There were less than 24 hours before parliament was set to choose the next president. But Lebanon’s checkered political landscape was in total disarray.
The sectarian political elite seemed to be stuck at the drawing board. Presidents in Lebanon are brought to power by near political consensus, but more than six contenders were still in play. Debates were heated and army chief Joseph Aoun was dismissed by many politicians as constitutionally unqualified for the presidency because of his military post.
It looked like parliament was heading for its 13th failed attempt to elect a president in more than two years.
Then, a Saudi delegation headed by the kingdom’s envoy, Prince Yazid bin Farhan, flew into Beirut for the second time in a week. It held a blitz of meetings with various political parties. By the time they left, there was only one candidate left: the US-backed Aoun.
Ninety-nine lawmakers voted for Aoun, surpassing the requisite two-thirds of Parliament. The remaining 29 ballots were largely either blank or disqualified (one of the lawmakers cast his vote for “Bernie Sanders”).
Within minutes, Aoun arrived in parliament, having swapped his army fatigues for a suit and tie. He took an oath and gave an Earth-shattering, seemingly well-rehearsed speech, vowing to usher in Lebanon’s “new era” and monopolize weapons under the aegis of the state. In other words, Hezbollah, one of the world’s best armed militant groups for the better part of the last 40 years, was set to be disarmed.

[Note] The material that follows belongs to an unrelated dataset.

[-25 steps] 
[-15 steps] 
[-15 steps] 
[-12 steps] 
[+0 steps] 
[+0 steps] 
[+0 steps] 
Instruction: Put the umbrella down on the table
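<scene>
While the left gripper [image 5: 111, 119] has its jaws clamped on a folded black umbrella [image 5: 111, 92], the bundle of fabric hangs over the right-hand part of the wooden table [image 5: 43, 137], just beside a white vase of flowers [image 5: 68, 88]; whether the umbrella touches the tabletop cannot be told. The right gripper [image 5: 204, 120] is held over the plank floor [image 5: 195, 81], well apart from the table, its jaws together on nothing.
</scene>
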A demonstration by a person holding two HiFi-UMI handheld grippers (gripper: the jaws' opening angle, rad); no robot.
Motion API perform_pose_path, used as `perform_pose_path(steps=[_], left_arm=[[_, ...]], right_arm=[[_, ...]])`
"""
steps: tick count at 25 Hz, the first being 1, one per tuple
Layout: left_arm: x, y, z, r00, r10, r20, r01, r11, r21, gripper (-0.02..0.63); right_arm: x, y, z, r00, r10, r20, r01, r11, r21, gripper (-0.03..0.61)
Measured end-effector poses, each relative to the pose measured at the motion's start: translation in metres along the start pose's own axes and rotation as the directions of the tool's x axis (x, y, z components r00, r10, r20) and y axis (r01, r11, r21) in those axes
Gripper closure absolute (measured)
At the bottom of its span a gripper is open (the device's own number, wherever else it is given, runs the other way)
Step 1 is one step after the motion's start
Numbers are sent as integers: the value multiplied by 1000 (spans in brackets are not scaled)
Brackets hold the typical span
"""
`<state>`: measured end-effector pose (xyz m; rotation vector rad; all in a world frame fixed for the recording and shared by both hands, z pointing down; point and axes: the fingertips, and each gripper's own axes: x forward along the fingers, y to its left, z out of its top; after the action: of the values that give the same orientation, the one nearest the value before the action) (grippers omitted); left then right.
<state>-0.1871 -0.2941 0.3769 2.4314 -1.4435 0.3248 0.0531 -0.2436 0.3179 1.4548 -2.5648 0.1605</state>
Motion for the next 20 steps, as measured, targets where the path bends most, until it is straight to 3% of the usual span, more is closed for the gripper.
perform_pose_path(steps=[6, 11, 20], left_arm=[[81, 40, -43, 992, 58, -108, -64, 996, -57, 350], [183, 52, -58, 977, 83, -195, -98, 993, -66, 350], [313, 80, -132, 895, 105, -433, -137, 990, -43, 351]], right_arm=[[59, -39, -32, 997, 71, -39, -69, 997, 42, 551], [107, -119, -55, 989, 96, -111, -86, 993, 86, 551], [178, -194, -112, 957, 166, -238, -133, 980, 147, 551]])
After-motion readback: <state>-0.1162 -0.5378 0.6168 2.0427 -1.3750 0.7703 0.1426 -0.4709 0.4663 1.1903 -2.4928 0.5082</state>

Jubilation filled the streets. A presidential vacuum had been filled. A years-long stalemate between the confessional elite had broken - for the time-being at least.
But it was a development that raised larger questions. Why had Saudi Arabia expended so much diplomatic capital to deliver a president, ending nearly eight years of disengagement from Lebanon that it dismissed as “lost” to Iranian domination via Hezbollah?
Another factor that unlocked the Aoun presidency is also significant: Hezbollah and its allies in the Amal party voted for him.